Ди Кассано был одет в полный доспех, он вез с собой все необходимое снаряжение. Антуан же имел при себе только самое необходимое для быстрой поездки туда-обратно, оставив остальное в обозе. Легкий трехчетвертной доспех, не защищающий голени и стопы, а так же шлем с открытым лицом. Оружие у бойцов оказалось примерно одинаковое. Ди Кассано взял тот из своих мечей, который наиболее походил на меч Антуана, с длинным нешироким клинком и рукоятью «под полторы руки».

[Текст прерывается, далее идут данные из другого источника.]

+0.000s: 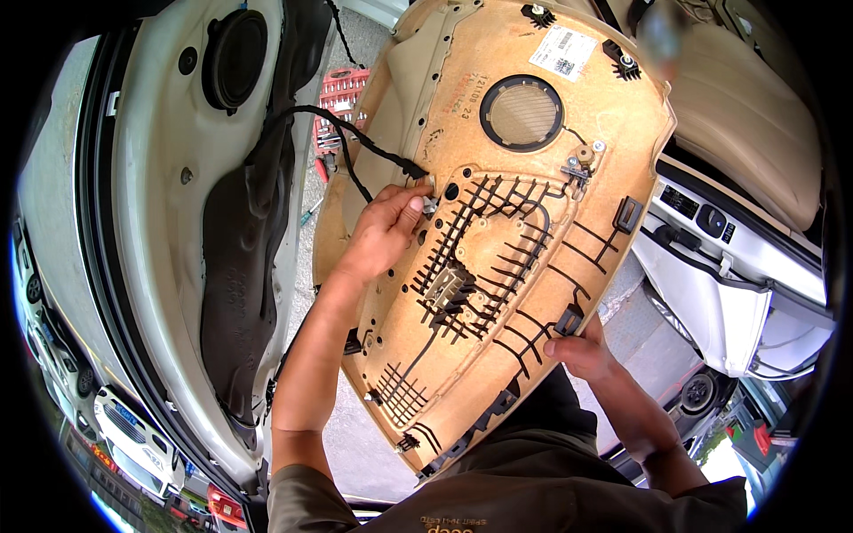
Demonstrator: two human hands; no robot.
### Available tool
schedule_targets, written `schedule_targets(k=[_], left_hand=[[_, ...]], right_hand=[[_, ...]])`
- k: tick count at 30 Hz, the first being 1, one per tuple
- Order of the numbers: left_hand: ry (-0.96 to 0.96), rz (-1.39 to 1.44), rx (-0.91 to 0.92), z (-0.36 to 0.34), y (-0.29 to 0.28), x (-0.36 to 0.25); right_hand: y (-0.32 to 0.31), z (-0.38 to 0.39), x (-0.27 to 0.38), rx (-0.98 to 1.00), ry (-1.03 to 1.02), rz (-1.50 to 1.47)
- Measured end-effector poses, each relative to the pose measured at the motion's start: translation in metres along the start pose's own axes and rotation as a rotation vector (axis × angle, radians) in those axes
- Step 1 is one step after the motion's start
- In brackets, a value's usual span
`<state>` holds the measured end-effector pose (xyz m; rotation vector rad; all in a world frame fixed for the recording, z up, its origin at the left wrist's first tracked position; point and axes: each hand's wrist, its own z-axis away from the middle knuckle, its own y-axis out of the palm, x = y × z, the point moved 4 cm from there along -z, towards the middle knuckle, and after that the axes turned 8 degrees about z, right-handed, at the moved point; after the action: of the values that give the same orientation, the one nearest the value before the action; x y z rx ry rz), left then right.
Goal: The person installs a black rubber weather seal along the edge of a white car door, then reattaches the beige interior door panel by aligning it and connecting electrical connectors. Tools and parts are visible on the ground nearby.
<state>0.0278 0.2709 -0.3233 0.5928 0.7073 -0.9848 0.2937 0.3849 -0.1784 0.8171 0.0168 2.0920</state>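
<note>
A person holds a tan door trim panel (498, 222), inner side up, filling the frame's centre. The left hand (384, 233) pinches a black cable's connector (416, 169) at centre; the right hand (582, 351) grips the panel's lower-right edge. The panel looks stiff, light and awkward, its clips likely brittle, so best held by its edges.

Person's own body, seen from the head camera. Upper garment: a dark olive-brown short-sleeved shirt, filling the near edge of the view, with small orange lettering printed on the chest. Left sleeve ends above the elbow, its hem visible at the near left; right sleeve hem sits at the near right. Both forearms are bare. Left hand (384, 226) and right hand (582, 351) are ungloved. No watch, ring or wristband is visible on either arm.
</note>
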Motion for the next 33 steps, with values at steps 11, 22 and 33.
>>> schedule_targets(k=[11, 22, 33], left_hand=[[-0.169, 0.190, -0.049, 0.000, -0.003, 0.016], [-0.245, 0.375, 0.039, 0.001, -0.006, 0.006], [-0.162, 0.139, 0.101, -0.001, -0.005, 0.017]], right_hand=[[0.010, 0.003, 0.007, -0.029, 0.000, 0.075], [0.018, 0.004, 0.015, -0.073, -0.015, 0.065], [0.014, 0.005, 0.010, -0.138, 0.017, 0.120]])
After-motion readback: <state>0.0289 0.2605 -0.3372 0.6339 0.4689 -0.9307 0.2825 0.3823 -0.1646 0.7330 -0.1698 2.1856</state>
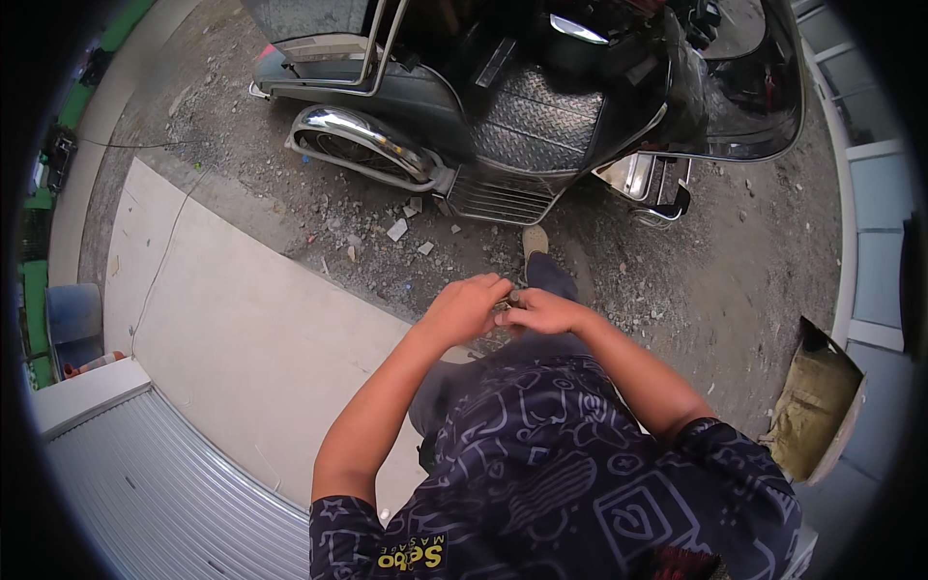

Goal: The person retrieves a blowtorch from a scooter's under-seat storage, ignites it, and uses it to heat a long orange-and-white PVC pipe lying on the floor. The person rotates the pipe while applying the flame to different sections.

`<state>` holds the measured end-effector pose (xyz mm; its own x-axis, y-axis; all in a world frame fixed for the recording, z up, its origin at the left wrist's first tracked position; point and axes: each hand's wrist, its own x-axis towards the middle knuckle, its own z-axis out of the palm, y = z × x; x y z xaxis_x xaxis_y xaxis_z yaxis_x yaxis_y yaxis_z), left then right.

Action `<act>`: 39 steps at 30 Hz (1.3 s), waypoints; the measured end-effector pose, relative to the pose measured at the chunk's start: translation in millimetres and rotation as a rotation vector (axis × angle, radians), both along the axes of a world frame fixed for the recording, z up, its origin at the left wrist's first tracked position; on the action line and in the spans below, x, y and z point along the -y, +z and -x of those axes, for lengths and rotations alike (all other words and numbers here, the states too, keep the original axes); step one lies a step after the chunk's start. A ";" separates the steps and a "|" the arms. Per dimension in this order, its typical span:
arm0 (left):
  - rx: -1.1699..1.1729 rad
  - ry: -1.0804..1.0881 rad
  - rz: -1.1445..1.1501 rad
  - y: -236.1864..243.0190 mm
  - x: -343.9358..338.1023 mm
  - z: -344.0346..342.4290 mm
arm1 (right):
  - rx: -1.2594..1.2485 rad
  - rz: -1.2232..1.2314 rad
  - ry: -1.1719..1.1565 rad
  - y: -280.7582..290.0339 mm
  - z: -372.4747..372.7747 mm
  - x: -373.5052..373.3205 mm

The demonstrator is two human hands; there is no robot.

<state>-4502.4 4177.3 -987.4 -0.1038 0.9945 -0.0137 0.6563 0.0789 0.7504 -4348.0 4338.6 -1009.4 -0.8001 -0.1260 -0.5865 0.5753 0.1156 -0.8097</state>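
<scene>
Gravel [739,266] (vehicle [536,121] beyond), left hand [469,305] beside right hand [545,311]

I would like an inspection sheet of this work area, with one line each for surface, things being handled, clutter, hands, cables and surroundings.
Surface: rough gravel ground beside a pale slab.
Things handled: apparently a small object between the hands; too small to identify.
Clutter: pale rubble pieces on the gravel.
Hands: left hand and right hand close together, fingers bent.
Cables: thin dark line, probably a cable, across the slab.
Surroundings: dark vehicle ahead; torn box at right.
</scene>
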 end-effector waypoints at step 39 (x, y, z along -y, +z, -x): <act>0.780 0.434 0.876 -269.1 -747.0 269.6 | -0.132 -0.046 0.198 -379.3 738.7 -391.6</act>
<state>-4772.0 4924.3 -1256.5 -0.0871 0.5059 -0.8582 -0.1449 0.8459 0.5133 -5086.8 4730.2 -1388.7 -0.8328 -0.2632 -0.4869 0.4271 0.2541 -0.8678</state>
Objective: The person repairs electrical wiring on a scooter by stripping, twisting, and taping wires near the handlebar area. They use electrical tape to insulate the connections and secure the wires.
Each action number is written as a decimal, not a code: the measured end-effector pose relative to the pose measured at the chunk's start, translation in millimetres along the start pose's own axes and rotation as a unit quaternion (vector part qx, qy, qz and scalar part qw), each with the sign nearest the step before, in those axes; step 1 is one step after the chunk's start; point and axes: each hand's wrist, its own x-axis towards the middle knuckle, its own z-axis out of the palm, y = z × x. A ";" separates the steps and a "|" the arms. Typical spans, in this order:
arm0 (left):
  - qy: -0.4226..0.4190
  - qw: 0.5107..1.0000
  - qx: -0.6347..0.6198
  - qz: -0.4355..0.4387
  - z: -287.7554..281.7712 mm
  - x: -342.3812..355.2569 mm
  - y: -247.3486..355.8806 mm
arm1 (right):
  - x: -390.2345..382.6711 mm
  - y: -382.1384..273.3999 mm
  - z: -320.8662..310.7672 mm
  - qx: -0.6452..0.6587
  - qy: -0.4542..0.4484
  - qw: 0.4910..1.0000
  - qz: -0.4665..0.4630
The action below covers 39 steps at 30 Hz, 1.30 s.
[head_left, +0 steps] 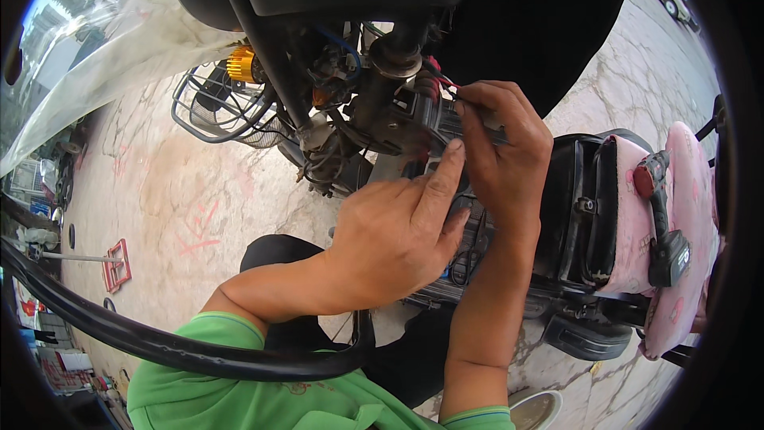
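Note:
My right hand (509, 143) pinches a thin red-and-black wire (447, 85) between thumb and fingertips, beside the steering column (395, 56) of an electric scooter. My left hand (398, 231) is just below and to the left, back upward. Its index finger is stretched toward the right hand and its thumb stands apart; the other fingers are mostly hidden beneath. Under both hands runs the scooter's dark open middle section, where a loop of black cable (469, 251) lies. More cables (325, 161) hang in a bundle left of the column.
A wire basket (215, 129) and a gold ribbed cylinder (242, 65) sit at the scooter's front. Rightward, a cordless power tool (662, 219) rests on the pink seat (629, 231). A curved black tube (199, 357) crosses before my body. A red frame (117, 265) stands on the cracked floor.

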 end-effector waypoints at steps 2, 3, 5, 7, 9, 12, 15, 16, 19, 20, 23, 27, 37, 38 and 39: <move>0.031 0.997 -0.063 -0.043 -6.3 7.3 -7.2 | 0.3 -0.2 1.6 0.008 -0.001 1.000 -0.005; 0.014 0.992 -0.094 -0.084 -9.6 11.3 -10.5 | 0.6 -1.3 0.0 0.008 -0.003 1.000 -0.001; -0.021 0.974 -0.154 -0.164 -16.3 18.7 -17.2 | 1.1 -4.1 -2.5 0.009 -0.007 1.000 0.008; -0.021 0.942 -0.248 -0.225 -15.6 23.4 -29.4 | -1.5 -5.3 1.7 0.027 -0.021 0.999 0.028; -0.026 0.886 -0.374 -0.274 -14.5 27.5 -41.8 | -2.3 -6.7 3.8 0.033 -0.030 0.998 0.034; -0.049 0.854 -0.434 -0.281 -14.9 29.8 -50.5 | -3.5 -5.7 5.8 0.022 -0.043 0.999 0.023; -0.067 0.843 -0.459 -0.271 -21.2 32.1 -62.5 | -6.6 -2.4 15.9 0.047 -0.008 0.999 -0.010; -0.078 0.840 -0.465 -0.270 -24.9 33.5 -67.3 | -7.2 -3.2 16.0 0.044 -0.012 0.999 -0.008; -0.100 0.844 -0.458 -0.262 -28.4 32.4 -80.4 | -9.3 -5.1 17.2 0.041 -0.022 0.999 0.002; -0.117 0.850 -0.439 -0.267 -33.9 32.7 -81.6 | -10.2 -5.1 18.3 0.044 -0.025 0.999 0.009; -0.129 0.859 -0.421 -0.261 -42.4 27.7 -88.4 | -12.3 -4.1 19.7 0.053 -0.030 0.998 0.013; -0.119 0.889 -0.384 -0.221 -41.2 26.6 -86.9 | -13.7 -2.4 14.5 0.033 -0.045 0.998 0.024; 0.033 0.848 -0.445 -0.285 2.6 30.8 -69.7 | -12.9 -4.4 17.4 0.074 -0.033 0.995 0.057; 0.044 0.848 -0.446 -0.283 5.3 30.1 -67.5 | -12.9 -3.8 16.8 0.069 -0.035 0.995 0.065; 0.054 0.847 -0.447 -0.282 8.0 29.4 -65.9 | -13.0 -3.1 16.2 0.064 -0.037 0.995 0.073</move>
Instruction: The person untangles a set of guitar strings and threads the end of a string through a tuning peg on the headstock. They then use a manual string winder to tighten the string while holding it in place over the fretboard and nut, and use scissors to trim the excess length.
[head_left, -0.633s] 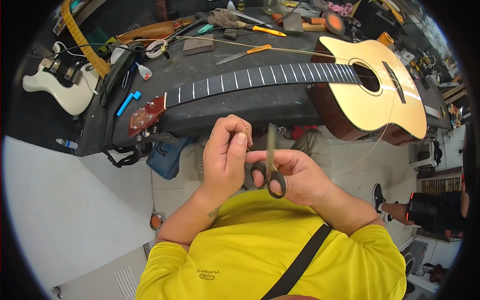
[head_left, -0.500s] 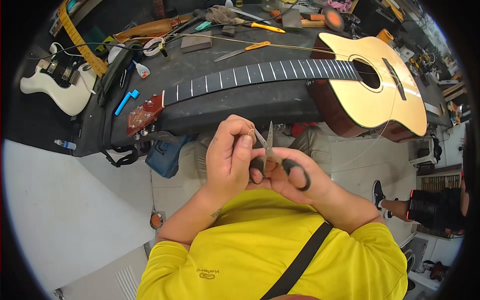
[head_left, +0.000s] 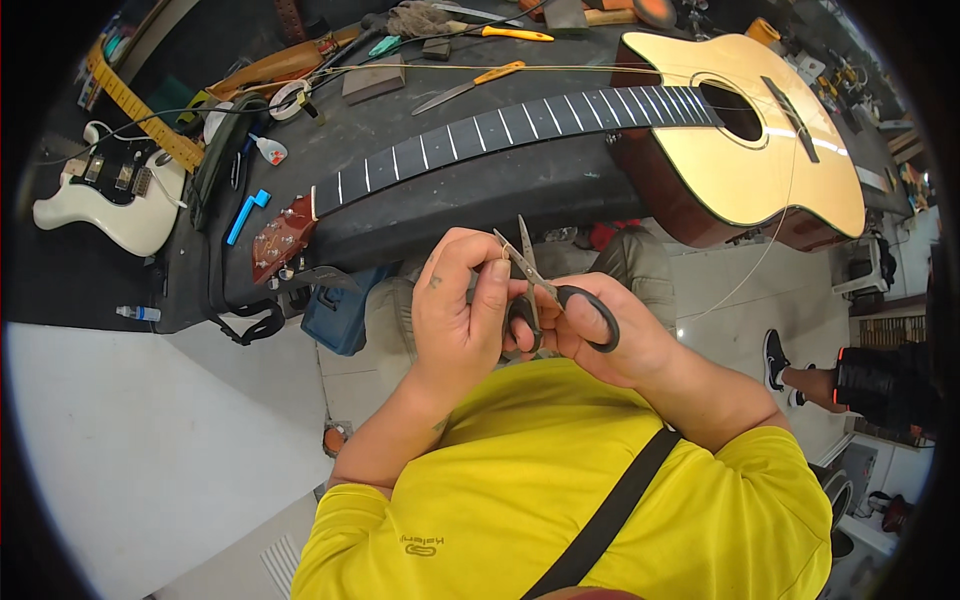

Первый сход прошел вничью. Антуан, как менее обладатель более легкого и менее прочного доспеха, пытался навязать быстрый темп и постоянно перемещался, опасаясь ударов ниже колена. Ди Кассано довольно быстро вынужден был взять меч двумя руками, потому что правая у него двигалась не достаточно хорошо. Простых солдат он мог бы порубить много, справился бы и с рыцарем среднего уровня, но против Антуана в бою на скорость он ощутимо проигрывал. Разумной тактикой было уйти в глухую защиту, что в полном доспехе несложно, беречь дыхание и изматывать противника, пока тот не сделает ошибку.

Бурмайер отступил на пару шагов, сделал длинный выпад и нанес колющий удар в забрало. Ди Кассано принял удар и отвел влево, держа свой меч двумя руками, и тут же в свою очередь ответил горизонтальным ударом в голову слева направо. Антуан как будто только этого и ждал. Не имея наколенников и наголенников, он ловко присел, пропустив меч итальянца над головой, и тут же выполнил безукоризненно техничный укол в открывшуюся пройму кирасы, в бок под левую руку.

Ди Кассано упал на колено и выпустил меч. Рана была тяжелая, вроде бы не смертельная, но укол повредил артерию, теперь жизнь рыцаря висела на волоске. Оруженосцы быстро сняли с раненого шлем и наплечники, потом кирасу, потом стеганый дублет. Пожилой оруженосец де Водемона смог остановить кровь, но ее вылилось столько, что никто не был уверен, выживет рыцарь или нет.